■ TO DO
Print the lines below from the line with "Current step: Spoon" to the line with "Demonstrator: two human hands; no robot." exactly, keeping both ends, and print no pictures.

◆ ◆ ◆ ◆ ◆

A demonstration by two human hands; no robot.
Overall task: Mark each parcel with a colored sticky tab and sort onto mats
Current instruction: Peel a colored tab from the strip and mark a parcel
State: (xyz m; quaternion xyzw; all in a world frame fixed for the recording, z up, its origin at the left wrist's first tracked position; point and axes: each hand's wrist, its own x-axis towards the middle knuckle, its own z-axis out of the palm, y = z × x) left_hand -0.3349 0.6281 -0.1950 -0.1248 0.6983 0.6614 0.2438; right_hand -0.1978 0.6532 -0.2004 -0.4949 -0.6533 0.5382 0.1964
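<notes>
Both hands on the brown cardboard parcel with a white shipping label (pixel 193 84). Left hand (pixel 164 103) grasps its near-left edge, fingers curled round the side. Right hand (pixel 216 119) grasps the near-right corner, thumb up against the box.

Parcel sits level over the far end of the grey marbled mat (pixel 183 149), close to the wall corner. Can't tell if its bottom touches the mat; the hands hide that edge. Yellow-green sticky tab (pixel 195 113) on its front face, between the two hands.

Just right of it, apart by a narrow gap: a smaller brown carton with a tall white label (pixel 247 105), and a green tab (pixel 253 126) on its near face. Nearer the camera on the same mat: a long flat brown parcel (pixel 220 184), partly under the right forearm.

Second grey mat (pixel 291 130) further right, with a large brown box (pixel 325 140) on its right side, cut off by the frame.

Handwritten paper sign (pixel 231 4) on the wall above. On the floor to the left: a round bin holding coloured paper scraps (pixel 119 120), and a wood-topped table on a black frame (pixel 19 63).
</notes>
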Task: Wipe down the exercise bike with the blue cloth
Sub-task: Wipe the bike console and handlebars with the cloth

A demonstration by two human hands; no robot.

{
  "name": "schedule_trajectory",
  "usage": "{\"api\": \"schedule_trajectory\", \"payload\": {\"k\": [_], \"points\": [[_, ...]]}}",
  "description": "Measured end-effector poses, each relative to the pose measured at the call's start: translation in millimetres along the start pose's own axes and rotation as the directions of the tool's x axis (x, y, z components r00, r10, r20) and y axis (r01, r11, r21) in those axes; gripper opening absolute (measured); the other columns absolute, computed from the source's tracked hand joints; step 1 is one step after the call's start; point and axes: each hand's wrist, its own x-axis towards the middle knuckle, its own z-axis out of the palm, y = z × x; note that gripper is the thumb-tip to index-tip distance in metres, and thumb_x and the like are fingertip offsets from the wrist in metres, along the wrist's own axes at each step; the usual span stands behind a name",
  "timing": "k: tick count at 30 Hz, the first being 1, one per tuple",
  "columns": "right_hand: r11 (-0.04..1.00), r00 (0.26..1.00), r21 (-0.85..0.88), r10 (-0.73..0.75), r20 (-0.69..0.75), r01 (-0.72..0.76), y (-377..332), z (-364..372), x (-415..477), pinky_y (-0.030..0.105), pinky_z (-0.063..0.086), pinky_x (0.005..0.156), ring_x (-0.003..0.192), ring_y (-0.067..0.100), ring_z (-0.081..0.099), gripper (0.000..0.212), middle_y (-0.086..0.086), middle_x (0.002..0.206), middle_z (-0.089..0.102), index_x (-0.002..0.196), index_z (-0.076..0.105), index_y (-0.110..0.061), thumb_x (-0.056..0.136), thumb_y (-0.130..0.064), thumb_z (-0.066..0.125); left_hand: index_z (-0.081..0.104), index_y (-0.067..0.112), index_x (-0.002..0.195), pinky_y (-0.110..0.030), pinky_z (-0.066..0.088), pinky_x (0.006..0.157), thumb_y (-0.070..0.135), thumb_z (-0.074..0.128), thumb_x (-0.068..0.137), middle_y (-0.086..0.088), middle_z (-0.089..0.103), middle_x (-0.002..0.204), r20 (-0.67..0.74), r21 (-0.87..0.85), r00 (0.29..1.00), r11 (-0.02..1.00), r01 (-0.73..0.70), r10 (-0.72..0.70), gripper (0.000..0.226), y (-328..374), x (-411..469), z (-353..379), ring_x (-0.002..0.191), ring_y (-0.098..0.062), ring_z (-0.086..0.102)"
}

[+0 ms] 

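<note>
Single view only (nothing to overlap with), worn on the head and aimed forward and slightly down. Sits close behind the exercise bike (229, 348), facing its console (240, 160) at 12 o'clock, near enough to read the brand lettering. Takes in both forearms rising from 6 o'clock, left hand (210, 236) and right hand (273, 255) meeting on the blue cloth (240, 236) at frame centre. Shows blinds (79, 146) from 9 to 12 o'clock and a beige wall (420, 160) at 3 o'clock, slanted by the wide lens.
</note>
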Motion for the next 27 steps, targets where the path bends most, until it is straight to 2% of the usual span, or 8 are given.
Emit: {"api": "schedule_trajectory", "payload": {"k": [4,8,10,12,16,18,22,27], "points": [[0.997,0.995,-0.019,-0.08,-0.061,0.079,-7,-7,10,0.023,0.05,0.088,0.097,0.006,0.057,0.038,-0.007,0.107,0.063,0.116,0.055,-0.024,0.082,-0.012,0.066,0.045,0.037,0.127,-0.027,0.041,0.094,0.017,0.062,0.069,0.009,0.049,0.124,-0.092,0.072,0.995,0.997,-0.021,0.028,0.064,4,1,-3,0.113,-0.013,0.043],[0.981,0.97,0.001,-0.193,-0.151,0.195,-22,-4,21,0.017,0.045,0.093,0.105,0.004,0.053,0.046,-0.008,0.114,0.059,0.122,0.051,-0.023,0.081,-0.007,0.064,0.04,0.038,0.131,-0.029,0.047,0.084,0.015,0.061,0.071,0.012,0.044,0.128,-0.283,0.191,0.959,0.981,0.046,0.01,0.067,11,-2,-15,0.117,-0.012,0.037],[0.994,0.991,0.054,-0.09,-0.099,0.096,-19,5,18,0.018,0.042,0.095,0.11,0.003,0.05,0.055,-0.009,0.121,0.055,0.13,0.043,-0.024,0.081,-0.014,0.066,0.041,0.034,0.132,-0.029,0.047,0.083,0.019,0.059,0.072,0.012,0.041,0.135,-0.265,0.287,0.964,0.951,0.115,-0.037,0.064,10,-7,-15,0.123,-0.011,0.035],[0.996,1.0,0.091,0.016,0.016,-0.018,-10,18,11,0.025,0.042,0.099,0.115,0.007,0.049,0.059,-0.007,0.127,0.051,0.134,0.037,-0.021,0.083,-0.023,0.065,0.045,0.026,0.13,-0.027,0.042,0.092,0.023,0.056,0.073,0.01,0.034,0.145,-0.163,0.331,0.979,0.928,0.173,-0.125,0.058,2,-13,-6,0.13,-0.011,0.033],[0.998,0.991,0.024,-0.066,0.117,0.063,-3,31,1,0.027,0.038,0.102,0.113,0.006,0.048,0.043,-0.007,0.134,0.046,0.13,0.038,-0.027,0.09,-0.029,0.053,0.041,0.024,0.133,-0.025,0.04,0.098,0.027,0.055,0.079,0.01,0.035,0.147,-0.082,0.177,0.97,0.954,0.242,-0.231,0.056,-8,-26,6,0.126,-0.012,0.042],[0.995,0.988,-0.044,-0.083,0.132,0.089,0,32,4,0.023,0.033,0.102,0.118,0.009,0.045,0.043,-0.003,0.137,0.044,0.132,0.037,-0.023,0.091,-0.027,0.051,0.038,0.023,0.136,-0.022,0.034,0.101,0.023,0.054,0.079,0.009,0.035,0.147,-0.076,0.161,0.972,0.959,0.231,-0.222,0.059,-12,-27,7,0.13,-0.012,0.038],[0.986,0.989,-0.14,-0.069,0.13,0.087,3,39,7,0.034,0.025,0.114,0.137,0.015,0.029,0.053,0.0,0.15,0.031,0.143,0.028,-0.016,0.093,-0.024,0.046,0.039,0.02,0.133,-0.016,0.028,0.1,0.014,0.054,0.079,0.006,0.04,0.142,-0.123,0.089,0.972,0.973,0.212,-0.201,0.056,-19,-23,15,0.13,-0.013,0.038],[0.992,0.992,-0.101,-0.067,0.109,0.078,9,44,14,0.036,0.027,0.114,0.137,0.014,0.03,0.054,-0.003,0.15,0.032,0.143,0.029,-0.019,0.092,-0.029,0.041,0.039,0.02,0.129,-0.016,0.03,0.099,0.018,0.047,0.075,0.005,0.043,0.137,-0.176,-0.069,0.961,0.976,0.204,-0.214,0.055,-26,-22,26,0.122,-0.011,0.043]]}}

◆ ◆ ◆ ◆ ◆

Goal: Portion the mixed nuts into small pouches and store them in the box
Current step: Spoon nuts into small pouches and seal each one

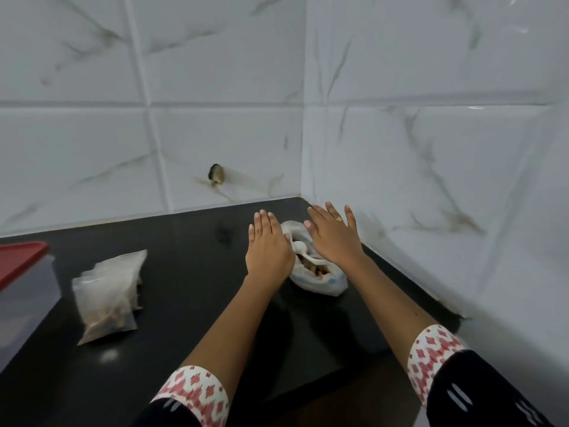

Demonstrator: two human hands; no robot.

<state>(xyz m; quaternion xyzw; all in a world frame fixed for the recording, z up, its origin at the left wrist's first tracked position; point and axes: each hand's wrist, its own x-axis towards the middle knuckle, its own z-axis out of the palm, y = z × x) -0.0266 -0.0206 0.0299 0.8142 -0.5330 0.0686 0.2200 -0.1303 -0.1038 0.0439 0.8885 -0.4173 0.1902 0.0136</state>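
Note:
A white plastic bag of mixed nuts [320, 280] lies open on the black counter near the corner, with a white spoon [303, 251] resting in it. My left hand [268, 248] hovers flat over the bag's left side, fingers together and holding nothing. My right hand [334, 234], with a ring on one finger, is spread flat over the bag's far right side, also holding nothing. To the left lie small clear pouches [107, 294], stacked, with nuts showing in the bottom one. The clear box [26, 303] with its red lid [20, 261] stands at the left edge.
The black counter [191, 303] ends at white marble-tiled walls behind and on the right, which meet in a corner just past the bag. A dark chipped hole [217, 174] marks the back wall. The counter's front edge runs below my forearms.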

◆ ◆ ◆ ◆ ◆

■ YOUR RESPONSE
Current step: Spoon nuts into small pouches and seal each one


Demonstrator: two human hands; no robot.

Output for this exercise is complete.